DATASET EXTRACT:
-*-*-

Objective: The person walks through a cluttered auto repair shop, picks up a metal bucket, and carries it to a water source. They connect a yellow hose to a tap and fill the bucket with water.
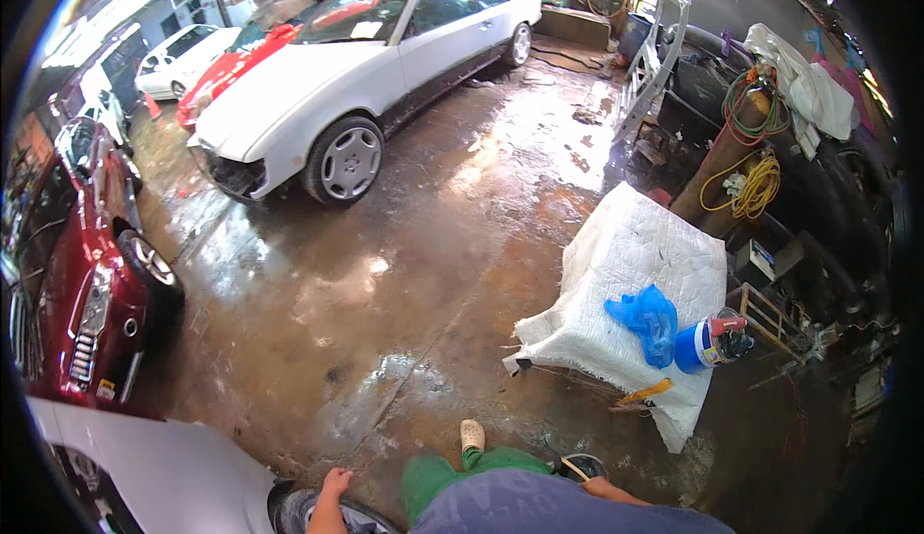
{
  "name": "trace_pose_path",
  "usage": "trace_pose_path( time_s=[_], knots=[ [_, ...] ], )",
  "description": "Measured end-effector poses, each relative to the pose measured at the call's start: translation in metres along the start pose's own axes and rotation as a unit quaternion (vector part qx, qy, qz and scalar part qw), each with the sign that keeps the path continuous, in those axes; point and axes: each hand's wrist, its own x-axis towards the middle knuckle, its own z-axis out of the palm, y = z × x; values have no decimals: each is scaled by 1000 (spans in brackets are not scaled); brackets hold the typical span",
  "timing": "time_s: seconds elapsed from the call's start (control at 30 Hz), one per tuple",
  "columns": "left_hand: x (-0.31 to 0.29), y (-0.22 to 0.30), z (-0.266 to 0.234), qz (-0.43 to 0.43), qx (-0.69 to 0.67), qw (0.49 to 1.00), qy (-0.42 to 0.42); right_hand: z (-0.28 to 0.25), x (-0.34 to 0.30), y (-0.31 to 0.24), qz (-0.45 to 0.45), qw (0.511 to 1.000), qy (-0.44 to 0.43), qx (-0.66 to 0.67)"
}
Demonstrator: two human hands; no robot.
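Observation:
My left hand [337, 482] hangs at my side above the wheel [332, 513] of a white car. Its fingers look loosely curled, and I see nothing in them. My right hand [603, 489] is low by my right hip, partly hidden by my dark shirt, its fingers closed. Right beside it is a round dark thing with a pale rim [583, 467], crossed by a thin pale strip. Whether the hand grips that strip or the thing itself is too small to tell. My foot in a beige clog [472, 435] steps forward on the wet floor.
A white coupe [385, 48] stands ahead, a dark red car [101, 274] at left, a white fender [164, 457] near left. At right, a white-draped stand [635, 245] bears a blue bag [647, 322] and a blue container [695, 346]. Coiled hoses [756, 188] hang behind it.

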Motion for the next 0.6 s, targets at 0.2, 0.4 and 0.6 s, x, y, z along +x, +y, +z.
trace_pose_path(
  time_s=[0.2, 0.4, 0.6],
  knots=[
    [57, 14, -22, -167, -83, 964, -188, -5, 78, -57, 116, 993, -4, 31],
    [244, 105, -162, 65, 162, 974, -144, -83, 159, -197, 82, 995, 19, -45],
    [423, 307, -303, 123, 100, 987, 18, -151, 220, -274, 106, 990, 59, 76]
  ],
)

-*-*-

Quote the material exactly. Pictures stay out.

ANSWER:
Objective: The person walks through a cluttered auto repair shop, picks up a metal bucket, and carries it to a water source. They connect a yellow hose to a tap and fill the bucket with water.
{
  "name": "trace_pose_path",
  "usage": "trace_pose_path( time_s=[_], knots=[ [_, ...] ], )",
  "description": "Measured end-effector poses, each relative to the pose measured at the call's start: translation in metres along the start pose's own axes and rotation as a unit quaternion (vector part qx, qy, qz and scalar part qw), each with the sign that keeps the path continuous, in those axes; point and axes: each hand's wrist, its own x-axis towards the middle knuckle, its own z-axis out of the palm, y = z × x; values have no decimals: each is scaled by 1000 (spans in brackets are not scaled); brackets hold the typical span",
  "timing": "time_s: seconds elapsed from the call's start (control at 30 Hz), one per tuple",
  "columns": "left_hand: x (-0.31 to 0.29), y (-0.22 to 0.30), z (-0.266 to 0.234), qz (-0.43 to 0.43), qx (-0.69 to 0.67), qw (0.49 to 1.00), qy (-0.42 to 0.42); right_hand: z (-0.28 to 0.25), x (-0.34 to 0.30), y (-0.31 to 0.24), qz (-0.45 to 0.45), qw (0.511 to 1.000), qy (-0.44 to 0.43), qx (-0.66 to 0.67)"
}
Demonstrator: two human hands; no robot.
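Observation:
My left hand [337, 482] hangs at my side above the wheel [332, 513] of a white car. Its fingers look loosely curled, and I see nothing in them. My right hand [603, 489] is low by my right hip, partly hidden by my dark shirt, its fingers closed. Right beside it is a round dark thing with a pale rim [583, 467], crossed by a thin pale strip. Whether the hand grips that strip or the thing itself is too small to tell. My foot in a beige clog [472, 435] steps forward on the wet floor.
A white coupe [385, 48] stands ahead, a dark red car [101, 274] at left, a white fender [164, 457] near left. At right, a white-draped stand [635, 245] bears a blue bag [647, 322] and a blue container [695, 346]. Coiled hoses [756, 188] hang behind it.
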
Motion for the next 0.6 s, targets at 0.2, 0.4 and 0.6 s, x, y, z along +x, +y, +z.
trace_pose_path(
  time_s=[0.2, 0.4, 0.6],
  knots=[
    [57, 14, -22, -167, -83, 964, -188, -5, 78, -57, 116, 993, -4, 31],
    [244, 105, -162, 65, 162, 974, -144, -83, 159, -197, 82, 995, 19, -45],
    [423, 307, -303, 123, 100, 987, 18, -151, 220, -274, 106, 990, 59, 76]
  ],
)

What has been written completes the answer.